Teachers will continue to practice good hand washing and personal hygiene procedures with children to limit the spread of germs in the classroom.


Parents who are not on ACH or Auto-Draft need to use the MyProcare portal to pay tuition during this time. If additional assistance is required please contact your Center Director for direction or to make arrangements for payment. If you can not reach a director by phone please feel free to email them as the phone lines have been extremely busy due to concerns about the COVID-19 virus.

Please know, we understand this is not the ideal process for pick up and drop off. In order for Apple Tree to continue to operate and provide a safe and healthy environment for all of our Apple Tree family members we must take drastic measures to protect from further possible spread of illness or closure. We appreciate your support and know that you join us in wishing the best for everyone in our schools and community and will work as a partnership to get through this together.

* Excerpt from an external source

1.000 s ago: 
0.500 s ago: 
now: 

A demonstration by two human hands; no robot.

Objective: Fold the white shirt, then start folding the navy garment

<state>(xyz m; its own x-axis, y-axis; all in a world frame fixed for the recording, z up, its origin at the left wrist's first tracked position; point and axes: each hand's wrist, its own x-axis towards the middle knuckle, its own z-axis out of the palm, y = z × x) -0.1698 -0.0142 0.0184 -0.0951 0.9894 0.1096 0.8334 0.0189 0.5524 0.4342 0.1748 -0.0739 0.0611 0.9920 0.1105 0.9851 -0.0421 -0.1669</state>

Childcare is available all day for school age children affected by any public school closure. More information on special programming and pricing for the school-agers will be sent out by each center as they plan in-house activities for the children to enjoy.

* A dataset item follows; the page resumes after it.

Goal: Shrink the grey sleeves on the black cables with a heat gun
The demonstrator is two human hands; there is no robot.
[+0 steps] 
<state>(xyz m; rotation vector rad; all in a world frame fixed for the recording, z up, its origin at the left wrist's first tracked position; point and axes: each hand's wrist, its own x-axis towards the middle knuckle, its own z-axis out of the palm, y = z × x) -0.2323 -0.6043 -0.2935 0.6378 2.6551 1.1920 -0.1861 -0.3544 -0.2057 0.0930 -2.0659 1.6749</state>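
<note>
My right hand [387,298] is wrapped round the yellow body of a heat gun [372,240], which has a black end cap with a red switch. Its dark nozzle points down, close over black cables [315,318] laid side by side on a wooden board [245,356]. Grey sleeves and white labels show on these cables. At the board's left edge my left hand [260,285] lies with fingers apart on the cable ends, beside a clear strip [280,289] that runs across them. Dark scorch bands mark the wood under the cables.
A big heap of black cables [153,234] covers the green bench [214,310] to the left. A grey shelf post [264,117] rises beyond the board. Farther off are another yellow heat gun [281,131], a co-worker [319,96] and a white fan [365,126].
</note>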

We will continue to monitor the situation and make adjustments as needed. Please continue to pay close attention to the IRIS Alerts as that will be our primary communication to all parents and staff.

Blessings to all,

Heidi Riden, CEO

Coronavirus Update From ATLC CEO

Dear Apple Tree Families:

As you may be aware, the first cases of novel coronavirus (COVID-19) have been identified this week in Hampton Roads. According to the Virginia Department of Health, the immediate risk from COVID-19 to the general public in Virginia continues to be low. Apple Tree Kids is committed to the health and safety of our students and staff and we would like to share how we are preparing for the possibility that the virus could make its way into our centers.

We have many protocols in place due to the cold and flu season, which we will continue to implement and can increase if needed. As recommended by the Centers for Disease Control and Prevention (CDC) we are:

– Monitoring student illness reports, trends and absenteeism
– Working to limit the spread of diseases whenever possible by paying extra attention to commonly-touched surfaces (door knobs, faucet handles, etc.)
– Reminding our students, staff and school community of the importance of good hand-washing procedures
– Reviewing response plans, making necessary adjustments as information becomes available.

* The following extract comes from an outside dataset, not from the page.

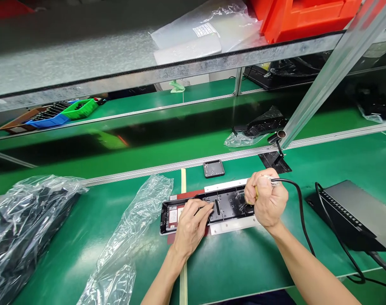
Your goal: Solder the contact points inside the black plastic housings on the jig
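Note:
A long black plastic housing (228, 203) lies open side up, with ribs, posts and a slot inside. White metal strips (234, 225) and a dark red pad show beneath it. My left hand (193, 220) rests over the left half of the housing, thumb and fingertips pinched together; whatever they hold is too small to make out. My right hand (269, 199) is wrapped in a fist around an upright corded electric screwdriver (257, 192), mostly hidden by the fingers, above the right end of the housing. A black cable (299, 199) runs from its top.
A small black tray of screws (213, 168) stands behind the housing. Clear plastic wrap (138, 216) and bagged black parts (30, 228) lie left. On the right is a black and grey device (354, 216) with cables. A metal shelf edge (180, 61) and slanted post (332, 76) frame the bench.

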A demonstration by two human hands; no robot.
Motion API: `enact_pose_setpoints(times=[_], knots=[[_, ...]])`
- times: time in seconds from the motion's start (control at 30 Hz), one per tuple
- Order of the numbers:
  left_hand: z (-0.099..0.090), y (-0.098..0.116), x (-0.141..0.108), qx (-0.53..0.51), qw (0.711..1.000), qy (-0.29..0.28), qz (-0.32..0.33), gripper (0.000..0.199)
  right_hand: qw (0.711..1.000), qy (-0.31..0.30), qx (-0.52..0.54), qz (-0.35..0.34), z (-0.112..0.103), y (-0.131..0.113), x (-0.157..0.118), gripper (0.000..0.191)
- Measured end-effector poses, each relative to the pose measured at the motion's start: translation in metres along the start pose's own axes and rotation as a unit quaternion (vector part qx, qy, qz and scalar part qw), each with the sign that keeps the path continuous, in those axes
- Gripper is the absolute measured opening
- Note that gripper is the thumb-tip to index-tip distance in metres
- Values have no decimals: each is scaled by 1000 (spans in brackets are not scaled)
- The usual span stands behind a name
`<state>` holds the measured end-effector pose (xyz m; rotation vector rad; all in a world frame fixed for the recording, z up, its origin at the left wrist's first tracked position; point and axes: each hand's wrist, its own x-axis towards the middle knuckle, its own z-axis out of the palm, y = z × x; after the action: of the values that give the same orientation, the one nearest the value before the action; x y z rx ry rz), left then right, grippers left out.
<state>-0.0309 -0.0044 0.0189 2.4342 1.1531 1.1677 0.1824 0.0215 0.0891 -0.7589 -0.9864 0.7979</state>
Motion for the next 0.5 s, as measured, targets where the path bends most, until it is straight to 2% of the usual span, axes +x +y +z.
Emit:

As travel restrictions and associated actions like self and mandated quarantines are changing daily, we are strongly encouraging any of our families with travel plans over Spring Break to notify your Center Director of their travel plans and destinations so we can monitor and advise of any restrictions before returning to care at Apple Tree.

In situations like these, rumors may cause unnecessary reactions and panic. We encourage you to get information from credible sources, such as the Virginia Department of Health, the Centers for Disease Control and Prevention, and the local Health Department.

We are committed to keeping you informed and will provide email updates as new information becomes available. This is a good time to update your contact information with your child’s Center Director, as we will notify you using our Parent Alert System if there is a change to our daily operations. A closure could result if recommended by local and/or federal agencies deeming it necessary to confine an outbreak or require deep sanitizing of childcare centers. We will follow any recommendations or mandates as directed by the CDC and local Health Departments.

As we partner with you and our community to meet known and unknown challenges, we are committed to keeping the channels of communication open and doing all we reasonably can to ensure the health, safety, and well-being of our students, staff, families, and community.

If you have any questions or concerns regarding any medical or health issues, please feel free to reach out to your local health department.